I pezzi esposti sono tra i meno noti della produzione di Gio Ponti: alcuni non sono nemmeno entrati nella produzione seriale, come per esempio Mano della fattucchiera, o il vaso Le mie donne e la cista con il Trionfo dell’amore e della morte. Altri sono invece stati realizzati su speciali committenze: è il caso del grande Vaso a potiche in maiolica blu e bronzo dorato, richiesto a Ponti dalla Casa di Risparmio delle Province Lombarde, e del Capriolo fra palme, parte di un importante trionfo da tavola commissionatogli dal Ministero degli Esteri per le Ambasciate d’Italia.
Da notare inoltre come Ponti sapesse circondarsi da ottimi collaboratori, come Vittorio Faggi, decoratore di maioliche, la giovane Elena Diana, decoratrice di porcellana, abilissima a segnare l’oro a punta d’agata. Tra gli altri anche gli scultori Italo Griselli, Libero Andreotti, Salvatore Saponaro. Gio Ponti – si legge nelle lettere – a tutti i suoi collaboratori dava indicazioni precise sul modo in cui voleva che si eseguissero forme e decori, nel rispetto della sua idea iniziale. Il compito di coordinare e di condurre a buon fine l’esecuzione dei campioni e degli ordini delle ceramiche d’arte spettava invece a Luigi Tazzini, braccio destro a Doccia e destinatario della maggior parte delle lettere di Gio Ponti in mostra.

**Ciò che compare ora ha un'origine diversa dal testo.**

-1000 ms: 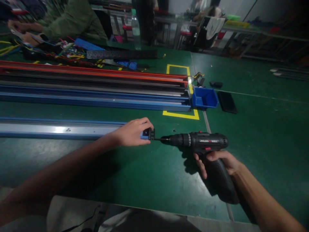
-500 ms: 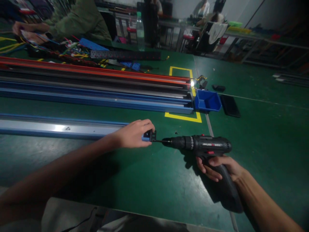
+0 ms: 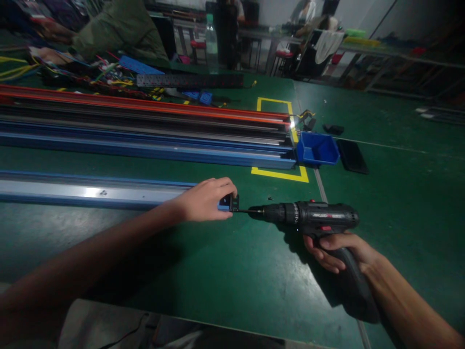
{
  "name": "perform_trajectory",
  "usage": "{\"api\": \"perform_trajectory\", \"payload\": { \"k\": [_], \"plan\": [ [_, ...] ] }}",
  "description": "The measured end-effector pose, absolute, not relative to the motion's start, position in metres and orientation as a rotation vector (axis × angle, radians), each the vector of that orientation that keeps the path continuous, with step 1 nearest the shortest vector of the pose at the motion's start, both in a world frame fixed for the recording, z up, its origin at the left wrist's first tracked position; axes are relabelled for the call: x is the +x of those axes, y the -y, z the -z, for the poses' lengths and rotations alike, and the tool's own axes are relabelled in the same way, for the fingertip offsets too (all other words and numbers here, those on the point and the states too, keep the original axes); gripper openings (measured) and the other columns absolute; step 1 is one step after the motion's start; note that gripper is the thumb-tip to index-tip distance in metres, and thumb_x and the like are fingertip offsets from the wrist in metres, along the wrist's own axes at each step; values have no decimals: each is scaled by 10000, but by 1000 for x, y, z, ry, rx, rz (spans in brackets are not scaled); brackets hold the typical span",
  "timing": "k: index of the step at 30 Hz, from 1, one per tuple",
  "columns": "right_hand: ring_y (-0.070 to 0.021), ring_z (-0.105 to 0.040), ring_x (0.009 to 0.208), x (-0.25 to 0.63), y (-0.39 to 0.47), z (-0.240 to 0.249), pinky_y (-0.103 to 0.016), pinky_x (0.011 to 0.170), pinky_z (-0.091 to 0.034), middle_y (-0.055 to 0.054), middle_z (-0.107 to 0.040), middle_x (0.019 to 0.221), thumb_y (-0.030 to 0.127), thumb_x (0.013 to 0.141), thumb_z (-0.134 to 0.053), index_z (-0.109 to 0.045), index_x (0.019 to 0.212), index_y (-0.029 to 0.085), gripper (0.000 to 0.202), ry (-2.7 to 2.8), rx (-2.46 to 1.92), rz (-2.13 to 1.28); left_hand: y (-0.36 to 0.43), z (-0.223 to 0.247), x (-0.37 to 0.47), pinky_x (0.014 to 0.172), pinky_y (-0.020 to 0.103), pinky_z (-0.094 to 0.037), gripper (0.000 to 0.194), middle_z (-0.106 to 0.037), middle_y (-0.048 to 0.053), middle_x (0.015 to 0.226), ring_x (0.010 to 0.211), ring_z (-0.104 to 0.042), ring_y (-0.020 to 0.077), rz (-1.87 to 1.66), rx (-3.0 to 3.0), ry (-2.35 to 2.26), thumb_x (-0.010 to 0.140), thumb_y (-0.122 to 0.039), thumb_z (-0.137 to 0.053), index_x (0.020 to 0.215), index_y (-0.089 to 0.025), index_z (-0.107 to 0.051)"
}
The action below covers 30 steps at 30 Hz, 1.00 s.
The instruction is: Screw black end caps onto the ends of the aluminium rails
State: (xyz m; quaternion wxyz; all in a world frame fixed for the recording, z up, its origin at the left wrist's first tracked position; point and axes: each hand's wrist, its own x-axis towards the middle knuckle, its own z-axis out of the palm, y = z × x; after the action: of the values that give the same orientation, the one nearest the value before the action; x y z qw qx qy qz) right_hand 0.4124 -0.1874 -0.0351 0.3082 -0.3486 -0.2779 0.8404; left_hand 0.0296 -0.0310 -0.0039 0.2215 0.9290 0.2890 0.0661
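My left hand (image 3: 208, 199) is closed around the right end of a long blue metal channel (image 3: 98, 192) lying on the green table. Its fingers also press a small black end cap (image 3: 235, 202) at that end. A black cordless drill (image 3: 308, 215) lies level in my right hand (image 3: 337, 249), whose fingers wrap the grip below the red switch. The thin bit (image 3: 249, 211) points left, and its tip meets the end cap; whether a screw sits there is too small to tell. A tiny dark piece (image 3: 270, 198) lies on the table just above the chuck.
Several channels, red-edged (image 3: 218, 109) and blue (image 3: 218, 152), lie parallel behind. A blue bin (image 3: 317, 149) stands at their right end, beside a flat black object (image 3: 352, 156). Farther back are a bottle (image 3: 211, 46), a black perforated strip (image 3: 189, 81), tangled wires and a co-worker's sleeve (image 3: 119, 29).
The view has shifted slightly, so the hands, drill and bin appear a little farther right. Bit and end cap stay together. The co-worker's hands at the upper left have moved apart.
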Motion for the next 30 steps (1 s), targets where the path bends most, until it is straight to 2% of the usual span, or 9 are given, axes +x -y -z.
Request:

“Con Gio Ponti e la Richard-Ginori: una corrispondenza inedita – spiega Silvana Annicchiarico, direttore del Triennale Design Museum – si porta a maturazione il progetto originario del Triennale Design Museum. Ovvero di affiancare agli spazi del Palazzo dell’Arte di Muzio, dove il Museo del Design sperimenta una forma mutante che ogni anno cambia punto di vista e prospettiva, anche uno spazio espositivo quale il Belvedere della Villa Reale, che accolga la Collezione Permanente del Design Italiano. A questo, con questa mostra, si affianca un ulteriore piccolo spazio, quello che accoglie ora Gio Ponti, destinato a valorizzare le eccellenze, gli archivi e i giacimenti disseminati nel territorio italiano”. E aggiunge: “Penso e sostengo da sempre che l’Italia sia una sorta di grande museo diffuso con una rete unica al mondo di collezioni, giacimenti, musei aziendali, capillarmente distribuiti sul territorio”.

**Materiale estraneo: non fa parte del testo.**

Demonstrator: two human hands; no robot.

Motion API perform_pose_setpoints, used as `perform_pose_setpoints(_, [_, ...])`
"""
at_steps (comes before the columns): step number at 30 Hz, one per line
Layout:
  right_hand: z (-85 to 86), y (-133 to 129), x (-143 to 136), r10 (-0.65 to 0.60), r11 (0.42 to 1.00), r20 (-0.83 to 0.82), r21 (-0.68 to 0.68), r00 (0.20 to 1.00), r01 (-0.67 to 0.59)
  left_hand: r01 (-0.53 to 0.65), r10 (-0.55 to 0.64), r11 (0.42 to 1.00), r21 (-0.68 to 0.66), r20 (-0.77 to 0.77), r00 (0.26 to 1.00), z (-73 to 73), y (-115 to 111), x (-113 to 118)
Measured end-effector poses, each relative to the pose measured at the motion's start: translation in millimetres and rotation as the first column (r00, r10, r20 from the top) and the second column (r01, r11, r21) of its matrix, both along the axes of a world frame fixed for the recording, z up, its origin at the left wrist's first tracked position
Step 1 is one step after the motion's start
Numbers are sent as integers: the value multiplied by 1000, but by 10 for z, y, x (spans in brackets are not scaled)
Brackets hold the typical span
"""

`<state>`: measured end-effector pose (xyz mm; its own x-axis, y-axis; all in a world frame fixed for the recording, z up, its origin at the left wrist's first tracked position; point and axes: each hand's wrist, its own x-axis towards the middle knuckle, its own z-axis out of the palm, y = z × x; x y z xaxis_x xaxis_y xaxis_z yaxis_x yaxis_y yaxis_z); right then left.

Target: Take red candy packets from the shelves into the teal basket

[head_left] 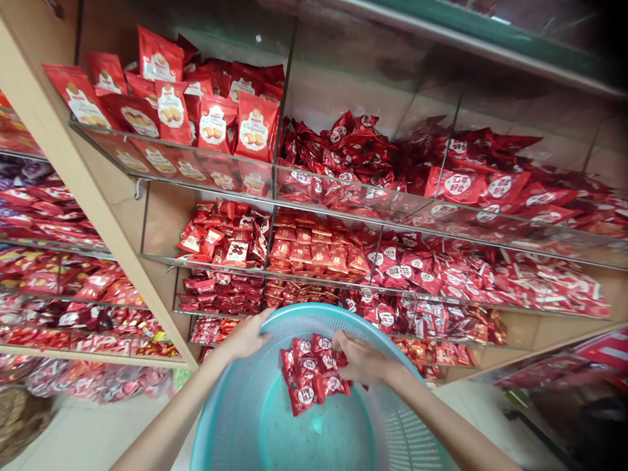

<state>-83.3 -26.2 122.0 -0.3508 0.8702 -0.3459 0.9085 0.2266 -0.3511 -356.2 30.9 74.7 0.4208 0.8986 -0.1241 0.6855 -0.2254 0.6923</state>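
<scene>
Right grip: the right hand (360,358) reaches in from the lower right, its fingers bent at the right edge of the red sachets (307,366); from where I stand, I can't tell whether they are closed on any.
Left grip: the left hand (248,337) is closed over the upper-left rim of the turquoise plastic basket (240,399), thumb on the inner side.
Sachets: a small cluster with round white labels and printed characters, just above the centre of the basket's opening; whether it touches the bottom I can't tell.
Basket: round and deep with perforated sides, at the bottom centre of the frame, its mouth open towards me.
Middle shelves: gold-printed red packets (318,255) in neat rows behind the basket; left of them, past a divider, a looser pile of red-and-white packets (238,252); to the right, more red packets with white print (426,268).
Top shelf: red biscuit packets (171,111) standing at upper left, and a jumbled heap of red wrapped packets (353,150) from the centre to the right, behind a clear glass lip (343,193).
Left edge: a slanting pale wooden upright (98,170), with more packed shelves beyond it.
Lower left: plastic bags of packets (98,379) under those shelves, and pale floor (63,425).
</scene>
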Motion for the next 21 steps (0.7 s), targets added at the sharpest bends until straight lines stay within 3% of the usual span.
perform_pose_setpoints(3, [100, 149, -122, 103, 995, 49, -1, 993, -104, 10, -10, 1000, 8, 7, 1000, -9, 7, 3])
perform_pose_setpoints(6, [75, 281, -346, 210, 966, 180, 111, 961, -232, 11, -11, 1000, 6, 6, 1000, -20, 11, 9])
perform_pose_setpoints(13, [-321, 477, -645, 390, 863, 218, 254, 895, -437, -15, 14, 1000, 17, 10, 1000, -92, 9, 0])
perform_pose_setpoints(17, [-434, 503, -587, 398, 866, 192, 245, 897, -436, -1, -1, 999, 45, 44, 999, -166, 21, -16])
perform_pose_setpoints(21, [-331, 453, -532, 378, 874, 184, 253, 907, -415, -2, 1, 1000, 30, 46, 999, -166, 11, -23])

E questa mostra va inoltre a risvegliare e consolidare lo stretto legame tra Triennale Design Museum e Monza: è proprio nella città brianzola che dal 1923 al 1930 si svolsero le prime quattro edizioni della Biennale delle Arti Decorative, trasformatasi dal 1933 nell’attuale Triennale. E come si legge dalle didascalie delle ceramiche esposte, la maggior parte di esse furono presentate in occasione di queste manifestazioni.
I temi sviluppati nei prodotti della Richard-Ginori, mettono in luce la personalità e gli interessi dell’architetto-designer: dal fascino per l’Oriente, al carattere ironico, dall’interesse per l’esoterismo, l’astrologia e il mistero, all’iconografia classica, fino alla devozione per Sebastiano Serlio – come si nota ad esempio nell’Urna Serliana.
Chiude la piccola mostra una teca dedicata all’interesse di Gio Ponti per la comunicazione. Il suo lavoro infatti andava oltre la l’idea, la progettazione, le indicazioni sulla realizzazione del prodotto, l’attenzione ai colori – uno su tutti il bleau Ponti da lui inventato – ma arrivava a curare la presentazione grafica e fotografica, la confezione del prodotto, nonché a coltivare le relazioni con i critici influenti – tra cui Margherita Sarfatti, Ugo Ojetti, Roberto Papini – e con clienti prestigiosi. Il talento per la scrittura lo portò infine a fondare e dirigere le riviste “Domus” dal 1928 al 1941 e poi dal 1948 al 1979 e “Stile” al 1941 al 1947, che assunsero un ruolo centrale nella promozione del design, dell’arredamento e dell’architettura moderna in Italia.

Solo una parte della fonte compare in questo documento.